■ About this task ■
Could you return all of the data exactly as given?
───
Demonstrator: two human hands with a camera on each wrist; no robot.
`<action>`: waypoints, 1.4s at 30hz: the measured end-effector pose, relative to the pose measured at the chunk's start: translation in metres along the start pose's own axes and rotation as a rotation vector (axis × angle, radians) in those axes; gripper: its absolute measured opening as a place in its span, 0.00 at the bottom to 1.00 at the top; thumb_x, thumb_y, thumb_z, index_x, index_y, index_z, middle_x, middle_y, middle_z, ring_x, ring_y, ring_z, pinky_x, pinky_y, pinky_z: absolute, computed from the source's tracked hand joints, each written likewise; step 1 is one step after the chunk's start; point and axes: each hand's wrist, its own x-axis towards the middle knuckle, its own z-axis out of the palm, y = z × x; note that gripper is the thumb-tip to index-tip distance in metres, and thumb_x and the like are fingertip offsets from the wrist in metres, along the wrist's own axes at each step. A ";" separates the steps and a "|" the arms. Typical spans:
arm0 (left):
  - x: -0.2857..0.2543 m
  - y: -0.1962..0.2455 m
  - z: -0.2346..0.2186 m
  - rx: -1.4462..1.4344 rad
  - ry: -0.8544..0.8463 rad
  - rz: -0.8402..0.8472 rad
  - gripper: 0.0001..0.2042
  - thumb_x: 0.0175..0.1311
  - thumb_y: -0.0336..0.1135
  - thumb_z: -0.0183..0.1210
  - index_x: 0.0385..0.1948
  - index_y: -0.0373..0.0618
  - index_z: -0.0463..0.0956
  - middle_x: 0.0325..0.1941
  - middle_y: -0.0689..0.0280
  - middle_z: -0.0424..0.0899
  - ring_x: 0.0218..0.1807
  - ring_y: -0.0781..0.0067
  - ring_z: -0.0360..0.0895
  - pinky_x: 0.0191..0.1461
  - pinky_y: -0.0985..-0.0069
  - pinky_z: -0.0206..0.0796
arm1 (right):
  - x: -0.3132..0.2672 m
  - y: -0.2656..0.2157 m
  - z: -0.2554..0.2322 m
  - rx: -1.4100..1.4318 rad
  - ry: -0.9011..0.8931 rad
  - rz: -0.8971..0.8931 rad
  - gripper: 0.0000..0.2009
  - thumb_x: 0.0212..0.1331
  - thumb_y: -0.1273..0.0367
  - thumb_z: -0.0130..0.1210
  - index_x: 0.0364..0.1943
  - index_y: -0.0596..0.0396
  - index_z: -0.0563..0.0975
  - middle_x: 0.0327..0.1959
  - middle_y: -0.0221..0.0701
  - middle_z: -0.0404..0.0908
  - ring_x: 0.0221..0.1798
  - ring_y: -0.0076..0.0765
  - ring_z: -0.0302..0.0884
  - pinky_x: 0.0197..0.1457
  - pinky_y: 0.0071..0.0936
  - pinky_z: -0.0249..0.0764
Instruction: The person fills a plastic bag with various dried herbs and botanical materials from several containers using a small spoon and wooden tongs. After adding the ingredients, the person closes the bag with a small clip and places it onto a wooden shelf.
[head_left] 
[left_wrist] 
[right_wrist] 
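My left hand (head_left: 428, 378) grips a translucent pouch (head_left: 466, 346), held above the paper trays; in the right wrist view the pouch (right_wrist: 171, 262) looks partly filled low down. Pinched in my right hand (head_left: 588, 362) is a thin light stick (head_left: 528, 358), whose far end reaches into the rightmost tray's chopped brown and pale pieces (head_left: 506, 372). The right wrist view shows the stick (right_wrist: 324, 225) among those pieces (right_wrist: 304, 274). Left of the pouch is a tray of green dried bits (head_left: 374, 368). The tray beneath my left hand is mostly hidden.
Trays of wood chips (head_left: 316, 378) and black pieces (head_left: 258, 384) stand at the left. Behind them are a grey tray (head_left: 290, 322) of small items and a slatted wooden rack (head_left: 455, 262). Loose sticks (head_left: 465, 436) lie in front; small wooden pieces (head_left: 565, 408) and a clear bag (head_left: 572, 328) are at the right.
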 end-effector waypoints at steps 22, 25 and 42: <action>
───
■ Written solution ■
Demonstrator: two human hands with a camera on each wrist; no robot.
`<action>`: waypoints, 1.4s at 30hz: the measured end-effector pose, relative to the pose measured at the chunk's start: translation in metres along the start pose's own axes and rotation as a rotation vector (axis × angle, radians) in those axes; gripper: its absolute measured opening as a place in its span, 0.00 at the bottom to 1.00 at the top; thumb_x, thumb_y, thumb_z, index_x, index_y, index_z, middle_x, middle_y, middle_z, ring_x, ring_y, ring_z, pinky_x, pinky_y, pinky_z: absolute, computed from the source's tracked hand joints, each written likewise; step 1 is one step after the chunk's start; point and axes: each hand's wrist, its own x-axis towards the middle knuckle, its own z-axis out of the palm, y = z × x; note that gripper is the thumb-tip to index-tip distance in metres, and thumb_x and the like are fingertip offsets from the wrist in metres, along the wrist's own axes at each step. A ";" separates the steps and a "|" the arms. Typical spans:
arm0 (left):
  - x: -0.2857..0.2543 m
  - y: -0.1962..0.2455 m
  - z: -0.2346..0.2186 m
  - rx: -1.4462..1.4344 rad
  - ry: -0.8544..0.8463 rad
  - rz: -0.8402..0.8472 rad
  - gripper: 0.0001..0.2042
  - thumb_x: 0.0175..0.1311
  - thumb_y: -0.0336..0.1135
  - thumb_z: -0.0183..0.1210
  - index_x: 0.0385..0.1948
  - index_y: -0.0373..0.0618
  - index_z: -0.0463..0.0956
  - middle_x: 0.0325..0.1941
  - middle_y: -0.0689..0.0280
  - middle_z: -0.0424..0.0899
  - ring_x: 0.0218..0.1807
  - ring_y: -0.0781..0.0067
  - ring_z: -0.0360..0.0895
  - pinky_x: 0.0191..0.1461
  - pinky_y: -0.0985..-0.0069
  - pinky_z: -0.0206..0.0796
arm1 (right):
  - x: -0.3132..0.2672 m
  - y: -0.2656..0.2157 m
  - z: -0.2554..0.2322 m
  - rx: -1.4100..1.4318 rad
  - ry: -0.9011..0.8931 rad
  - rz: -0.8971..0.8931 rad
  - gripper: 0.0000..0.2009
  - thumb_x: 0.0212..0.1331
  - thumb_y: -0.1273..0.0367
  - thumb_z: -0.0130..0.1210
  - index_x: 0.0364..0.1943
  - index_y: -0.0596..0.0396
  - index_z: -0.0563..0.0975
  - middle_x: 0.0327..0.1959
  - middle_y: -0.0221..0.0701
  - middle_z: -0.0404..0.0908
  - ring_x: 0.0221..0.1798
  - ring_y: -0.0076..0.0765
  - ring_z: -0.0302..0.0884
  - pinky_x: 0.0197..0.1457
  - pinky_y: 0.0071..0.0936
  - pinky_z: -0.0249..0.0764
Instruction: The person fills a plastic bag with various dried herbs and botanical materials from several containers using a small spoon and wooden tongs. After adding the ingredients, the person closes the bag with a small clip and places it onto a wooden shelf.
[head_left] 
[left_wrist] 
[right_wrist] 
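My left hand (head_left: 428, 378) grips a translucent pouch (head_left: 466, 346), held above the paper trays; in the right wrist view the pouch (right_wrist: 171, 262) looks partly filled low down. Pinched in my right hand (head_left: 588, 362) is a thin light stick (head_left: 528, 358), whose far end reaches into the rightmost tray's chopped brown and pale pieces (head_left: 506, 372). The right wrist view shows the stick (right_wrist: 324, 225) among those pieces (right_wrist: 304, 274). Left of the pouch is a tray of green dried bits (head_left: 374, 368). The tray beneath my left hand is mostly hidden.
Trays of wood chips (head_left: 316, 378) and black pieces (head_left: 258, 384) stand at the left. Behind them are a grey tray (head_left: 290, 322) of small items and a slatted wooden rack (head_left: 455, 262). Loose sticks (head_left: 465, 436) lie in front; small wooden pieces (head_left: 565, 408) and a clear bag (head_left: 572, 328) are at the right.
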 end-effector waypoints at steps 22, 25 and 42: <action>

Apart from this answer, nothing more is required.